Re: emergency outage requiring database restart

From: Merlin Moncure <mmoncure(at)gmail(dot)com>
To: Jim Nasby <Jim(dot)Nasby(at)bluetreble(dot)com>
Cc: Greg Stark <stark(at)mit(dot)edu>, Ants Aasma <ants(dot)aasma(at)eesti(dot)ee>, Tom Lane <tgl(at)sss(dot)pgh(dot)pa(dot)us>, Alvaro Herrera <alvherre(at)2ndquadrant(dot)com>, Bruce Momjian <bruce(at)momjian(dot)us>, PostgreSQL-development <pgsql-hackers(at)postgresql(dot)org>
Subject: Re: emergency outage requiring database restart
Date: 2016-10-28 21:17:36
Message-ID: CAHyXU0wPDtqgehcJc8PLM8daD6sPAqwy7McMf5OmHxOoaO=iVw@mail.gmail.com
Views: Raw Message | Whole Thread | Download mbox | Resend email
Thread:
Lists: pgsql-hackers

On Fri, Oct 28, 2016 at 3:16 PM, Jim Nasby <Jim(dot)Nasby(at)bluetreble(dot)com> wrote:
> On 10/28/16 8:23 AM, Merlin Moncure wrote:
>>
>> On Thu, Oct 27, 2016 at 6:39 PM, Greg Stark <stark(at)mit(dot)edu> wrote:
>>>
>>> On Thu, Oct 27, 2016 at 9:53 PM, Merlin Moncure <mmoncure(at)gmail(dot)com>
>>> wrote:
>>>>
>>>> I think we can rule out faulty storage
>>>
>>>
>>> Nobody ever expects the faulty storage
>
>
> LOL
>
>> Believe me, I know. But the evidence points elsewhere in this case;
>> this is clearly application driven.
>
>
> FWIW, just because it's triggered by specific application behavior doesn't
> mean there isn't a storage bug. That's what makes data corruption bugs such
> a joy to figure out.
>
> BTW, if you haven't already, I would reset all your storage related options
> and GUCs to safe defaults... plain old FSYNC, no cute journal / FS / mount
> options, etc. Maybe this is related to the app, but the most helpful thing
> right now is to find some kind of safe config so you can start bisecting.

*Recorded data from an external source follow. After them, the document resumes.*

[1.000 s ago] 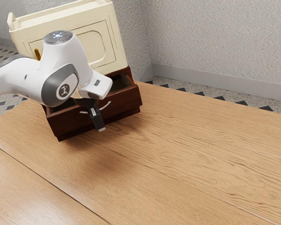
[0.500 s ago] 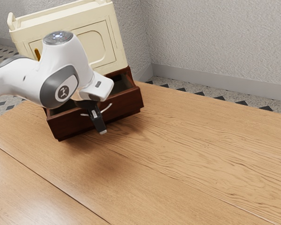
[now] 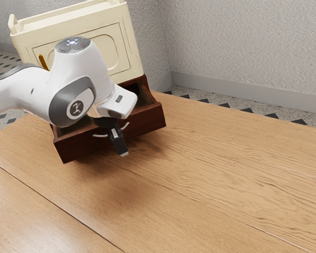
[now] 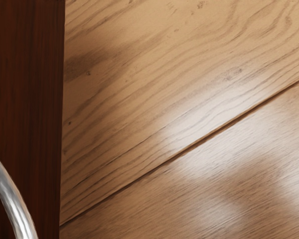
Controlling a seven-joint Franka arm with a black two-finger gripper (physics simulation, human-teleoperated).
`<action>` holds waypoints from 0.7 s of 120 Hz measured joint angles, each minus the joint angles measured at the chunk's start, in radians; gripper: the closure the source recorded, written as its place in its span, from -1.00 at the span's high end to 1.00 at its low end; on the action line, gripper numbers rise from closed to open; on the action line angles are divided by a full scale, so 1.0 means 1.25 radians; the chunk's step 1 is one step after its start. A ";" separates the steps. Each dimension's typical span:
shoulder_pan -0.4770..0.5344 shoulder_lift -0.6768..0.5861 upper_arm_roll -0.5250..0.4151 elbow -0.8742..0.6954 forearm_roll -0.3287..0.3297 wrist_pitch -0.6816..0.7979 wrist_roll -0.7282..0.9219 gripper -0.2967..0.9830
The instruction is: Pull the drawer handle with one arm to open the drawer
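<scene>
In the exterior view my gripper [image 3: 124, 153] points down in front of the dark brown drawer [image 3: 79, 146], across the middle of its curved silver handle [image 3: 100, 136]. The handle's two ends show on either side of the gripper; its middle is hidden behind it. How the fingers stand cannot be made out. The drawer is pulled partway out, its inside showing between the front and the cabinet. In the wrist view the silver handle [image 4: 12, 204] curves beside the drawer front [image 4: 27, 74].
A cream box-like cabinet [image 3: 68, 32] with an orange handle [image 3: 43, 61] stands above and behind the drawer. The wooden table [image 3: 216, 174] spreads in front of the drawer and toward the exterior view's right.
My hand has moved outward from the cabinet, toward the exterior view's lower right. The drawer front has come farther out along with it.
</scene>
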 joint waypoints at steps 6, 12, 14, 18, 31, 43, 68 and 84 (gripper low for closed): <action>-0.005 -0.001 0.001 0.000 -0.002 0.000 -0.002 0.53; -0.008 -0.002 0.003 0.000 -0.003 -0.001 -0.003 0.53; -0.009 -0.002 0.004 0.000 -0.003 -0.001 -0.004 0.53; -0.010 -0.002 0.005 0.001 -0.004 -0.002 -0.004 0.53; -0.008 -0.006 0.006 0.002 -0.004 -0.004 -0.007 0.53; -0.001 -0.012 -0.001 0.005 -0.005 -0.005 -0.009 0.51; -0.002 -0.019 -0.048 0.035 -0.036 -0.013 -0.018 0.49; -0.023 -0.019 -0.062 0.193 -0.086 -0.139 -0.065 0.51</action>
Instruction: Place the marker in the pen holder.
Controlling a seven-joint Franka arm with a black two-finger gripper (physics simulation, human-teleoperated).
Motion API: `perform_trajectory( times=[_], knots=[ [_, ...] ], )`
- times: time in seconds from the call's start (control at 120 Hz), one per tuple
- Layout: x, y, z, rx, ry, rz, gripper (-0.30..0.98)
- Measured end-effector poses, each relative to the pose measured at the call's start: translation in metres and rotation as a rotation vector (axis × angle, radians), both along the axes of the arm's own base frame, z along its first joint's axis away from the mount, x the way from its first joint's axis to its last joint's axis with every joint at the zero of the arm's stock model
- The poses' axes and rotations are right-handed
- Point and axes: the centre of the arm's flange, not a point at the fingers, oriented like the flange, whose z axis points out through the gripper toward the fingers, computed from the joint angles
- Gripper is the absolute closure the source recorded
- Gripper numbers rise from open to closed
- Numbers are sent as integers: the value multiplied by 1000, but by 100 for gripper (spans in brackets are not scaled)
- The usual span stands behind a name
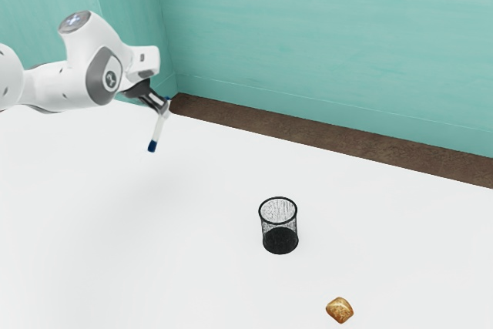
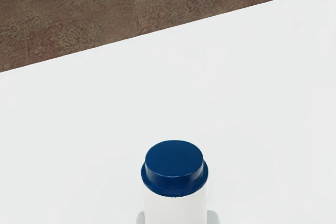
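From here I see the gripper [image 1: 164,105] pinching the marker [image 1: 159,130], its jaws parted only by the marker's width. The marker hangs slightly tilted in the air, well apart from the pen holder [image 1: 280,240] standing upright on the white table [image 1: 192,221].

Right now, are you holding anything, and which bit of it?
Yes, my gripper is holding the marker near its top, just under the upper blue end. The rest hangs down.
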Motion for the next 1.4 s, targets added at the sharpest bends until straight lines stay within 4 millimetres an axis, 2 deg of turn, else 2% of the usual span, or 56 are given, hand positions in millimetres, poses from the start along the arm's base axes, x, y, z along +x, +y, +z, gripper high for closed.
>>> perform_trajectory(
  times=[0.1,0.492,1.067,1.183,1.4],
  knots=[
    [0,-16,3,-6,-12,-20,76],
    [7,-109,9,-38,-47,-154,76],
    [2,-196,11,-78,-74,-279,76],
    [-1,-221,11,-88,-80,-316,76],
    [-5,-261,-4,-114,-64,-376,74]
  ],
)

upthread, you might have noticed that I already did that. Here is
the other evidence:
*) server running fine for 5+ years
*) other database on same cluster not impacted with 10x write activity
*) no interesting logs reported in /var/log/messages, dmesg, etc
*) san fabric turns over petabytes/day with no corruption. 100+
postgres clusters, 1000+ sql server clusters (and that's not
production)
*) storage/network teams have been through everything. nothing
intersting/unusual to report
*) we have infrequently run routing (posted upthread) that, when run,
database crashed within minutes
*) after turning on checksums, 30% of invocations of routine resulted
in checksum error
*) problem re-occurred after dump-restore and full cluster rebuild
*) checksum error caused routine rollback. FWICT this prevented the damage
*) everything is fine now that routine is not being run anymore

you can come up with your conclusion, I've come up with mine. The
only frustrating thing here is that I can't reproduce out of the
production environment. If this database goes down I have 30 people
sitting around so I can't take downtime lightly.

> I would also consider alternatives to plsh, just to rule it out if nothing
> else. I'd certainly look at some way to get sqsh out of the loop (again,
> just to get something that doesn't crash). First idea that comes to mind is
> a stand-alone shell script that watches a named pipe for a filename; when it
> gets that file it runs it with sqsh and does something to signal completion.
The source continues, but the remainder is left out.